Arrow
matchbox.common.arrow
¶
Common Arrow utilities.
Classes:
-
JudgementsZipFilenames
–Enumeration of file names in ZIP file with downloaded judgements.
Functions:
-
table_to_buffer
–Converts an Arrow table to a BytesIO buffer.
-
check_schema
–Validate equality of Arrow schemas.
Attributes:
-
SCHEMA_QUERY
(Final[Schema]
) –Data transfer schema for root cluster IDs keyed to primary keys.
-
SCHEMA_QUERY_WITH_LEAVES
–Data transfer schema for root cluster IDs keyed to primary keys and leaf IDs.
-
SCHEMA_INDEX
(Final[Schema]
) –Data transfer schema for data to be indexed in Matchbox.
-
SCHEMA_RESULTS
(Final[Schema]
) –Data transfer schema for the results of a deduplication or linking process.
-
SCHEMA_JUDGEMENTS
(Final[Schema]
) –Data transfer schema for retrieved evaluation judgements from users.
-
SCHEMA_CLUSTER_EXPANSION
(Final[Schema]
) –Data transfer schema for mapping from a cluster ID to all its source cluster IDs.
-
SCHEMA_EVAL_SAMPLES
(Final[Schema]
) –Data transfer schema for evaluation samples.
SCHEMA_QUERY
module-attribute
¶
SCHEMA_QUERY: Final[Schema] = schema([('id', int64()), ('key', large_string())])
Data transfer schema for root cluster IDs keyed to primary keys.
SCHEMA_QUERY_WITH_LEAVES
module-attribute
¶
Data transfer schema for root cluster IDs keyed to primary keys and leaf IDs.
SCHEMA_INDEX
module-attribute
¶
SCHEMA_INDEX: Final[Schema] = schema([('hash', large_binary()), ('keys', large_list(large_string()))])

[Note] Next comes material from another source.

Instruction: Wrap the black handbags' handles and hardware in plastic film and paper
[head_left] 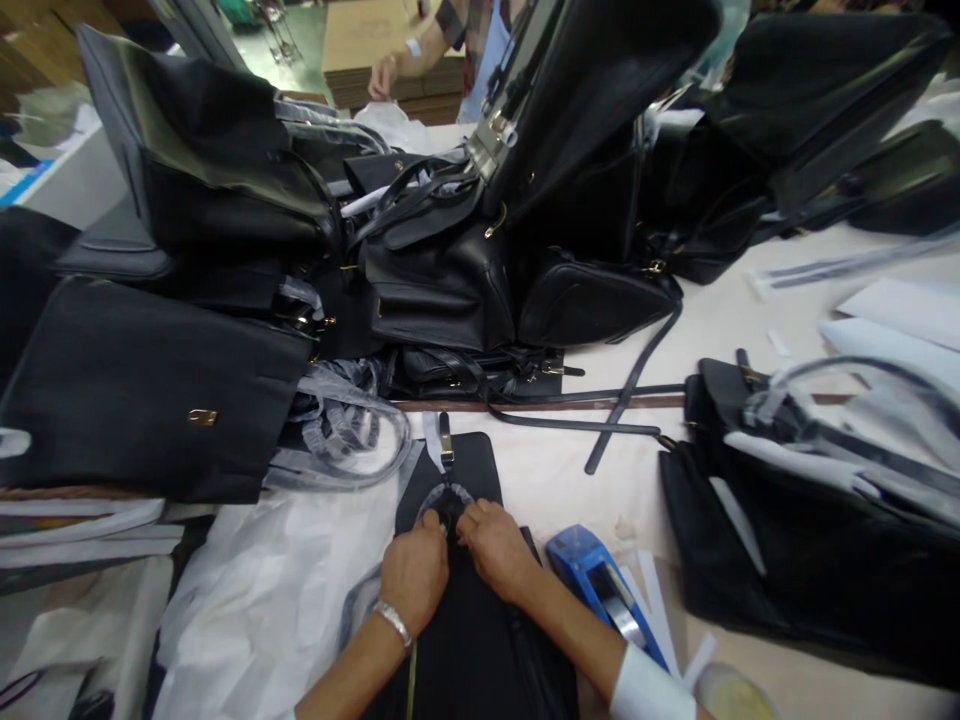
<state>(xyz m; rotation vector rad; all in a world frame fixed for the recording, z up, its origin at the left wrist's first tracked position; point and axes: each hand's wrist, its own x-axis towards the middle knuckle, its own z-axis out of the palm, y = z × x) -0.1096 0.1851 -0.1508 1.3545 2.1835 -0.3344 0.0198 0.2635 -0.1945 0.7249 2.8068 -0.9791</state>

Data transfer schema for data to be indexed in Matchbox.
SCHEMA_RESULTS
module-attribute
¶
SCHEMA_RESULTS: Final[Schema] = schema([('left_id', uint64()), ('right_id', uint64()), ('probability', uint8())])
Data transfer schema for the results of a deduplication or linking process.
SCHEMA_JUDGEMENTS
module-attribute
¶
SCHEMA_JUDGEMENTS: Final[Schema] = schema([('user_id', uint64()), ('endorsed', uint64()), ('shown', uint64())])
Data transfer schema for retrieved evaluation judgements from users.
SCHEMA_CLUSTER_EXPANSION
module-attribute
¶
SCHEMA_CLUSTER_EXPANSION: Final[Schema] = schema([('root', uint64()), ('leaves', list_(uint64()))])
Data transfer schema for mapping from a cluster ID to all its source cluster IDs.
SCHEMA_EVAL_SAMPLES
module-attribute
¶
SCHEMA_EVAL_SAMPLES: Final[Schema] = schema([('root', uint64()), ('leaf', uint64()), ('key', large_string()), ('source', large_string())])
Data transfer schema for evaluation samples.
JudgementsZipFilenames
¶
Bases: StrEnum
Enumeration of file names in ZIP file with downloaded judgements.
Attributes:
-
JUDGEMENTS
– -
EXPANSION
–
table_to_buffer
¶
table_to_buffer(table: Table) -> BytesIO
Converts an Arrow table to a BytesIO buffer.
check_schema
¶
Validate equality of Arrow schemas.